I don't think the service providers feel voice quality is their main problem today. They want traffic, and video is big traffic compared to voice. Video is expected to dominate mobile data in the future so it is important to their business. The current question of service providers is how to collect money per bit of data. What they say is: “How do we monetize video?”
What are some of the more promising projects aimed at improving call quality?

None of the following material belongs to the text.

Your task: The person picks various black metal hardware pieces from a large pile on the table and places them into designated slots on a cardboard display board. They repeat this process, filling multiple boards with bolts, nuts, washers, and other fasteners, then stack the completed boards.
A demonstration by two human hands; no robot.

For the latest generation of cellular, LTE, a new voice codec is being developed. It is designated enhanced voice services [EVS]. It will cover variable [wider] bandwidths so it will be better for music and mixed voice and music content. It has many new codec rates, plus better VoIP [voice over Internet protocol] factors such as packet loss concealment [used to used to mask the disruptive effects of lost or discarded data packets] and jitter buffer management. [“Jitter” refers to variations in the length of time to deliver data packets.] But the standard will take awhile to get into deployments everywhere by service providers.
When fully deployed, LTE with EVS will be a big improvement—if video traffic does not take all of the bandwidth wherever you are, causing eNodeB to only allocate your voice call a low rate. In some ways the approach of service providers is understandable. No one wants a call dropped and no one wants their calls to be blocked [unable to get through]. Plus, video is something everyone appears to want on their mobile device.